Human guides accompany all East Fork llama treks (which explore a huge, private spread in scenic Madison County), but it’s easy to see that the stoic stars of the operation have a lot to teach, too. Dean promises unforgettable trails, whether you embark on a half-day, full day, or overnight trek.
East Fork Llama Treks is located on Hwy. 213 between Mars Hill and Marshall. Prices range from $50 to $150 per person (reservations and deposit required). Children under 12 go half-price, and kids under 4 trek free. Seniors get a 10-percent discount (group discounts are also available). Call 689-5925 for info and reservations.
Back in the saddle
For a more traditional trek, Pisgah Forest Stables offers guided horseback riding to fit all levels of experience, though they specialize in novices. “We can [accommodate] anybody,” says co-owner Terri Dean.
So, if you like the idea of horseback riding but have balked at actually setting foot to stirrup, these stables offer trails safe enough for a 7-year-old (the minimum age for the “Backwoods Ride” into pretty Perry Cove). The “Mountain Top Ride,” which can be a two-, three- or four-hour trip, offers incredible vistas of the Pisgah National Forest, while the “Waterfall Ride” (minimum age 12) boasts a view of a double waterfall, Twin Falls. Three-day, two-night camping trips are also available in the spring and fall, complete with a cook to fry the trout you’ll (hopefully) catch.
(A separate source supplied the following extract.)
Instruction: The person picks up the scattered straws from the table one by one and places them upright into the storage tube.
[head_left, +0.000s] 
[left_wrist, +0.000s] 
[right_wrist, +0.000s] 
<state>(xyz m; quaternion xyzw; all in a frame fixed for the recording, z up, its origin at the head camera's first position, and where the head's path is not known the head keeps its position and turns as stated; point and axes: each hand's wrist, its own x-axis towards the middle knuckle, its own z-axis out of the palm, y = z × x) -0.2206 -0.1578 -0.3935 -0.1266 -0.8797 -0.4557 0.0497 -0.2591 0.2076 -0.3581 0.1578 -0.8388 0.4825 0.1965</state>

Gentle rides and gorgeous scenery make this stable’s tours a good bet, regardless of your skill level. “People love it,” Dean reports. “They come back all the time.”
Pisgah Forest Stables is located in Pisgah National Forest (duh…). From the forest’s main entrance (on Hwy. 276), go one-and-three-quarter miles north, then take the first right past the ranger station. The stables are two miles ahead. Call 883-8258 for more info.
On a roll
If you prefer wheels to heels or hooves, Biowheels Touring guides mountain-bike enthusiasts from neophyte to hard-core stump jumper down suitable trails. Don’t have your own bike? Joe Moore and his associates will be happy to rent you one. These are no boring circuits, either — they’re tailor-made adventures.
“We can change plans if the trail’s too hard,” assures Moore, but there are plenty of routes for daredevils, too. And you don’t have to trade scenery for sweat, because Biowheels can steer you to some primo spots.
“We try to pick the good places, with lots of waterfalls. We have secret stashes [of land],” Moore promises coyly.
Biowheels offices are located at 1 West Pack Square, Suite 6130, in Asheville. Call (828) 274-7493 or 1-800-888-881-BIKE to find out more.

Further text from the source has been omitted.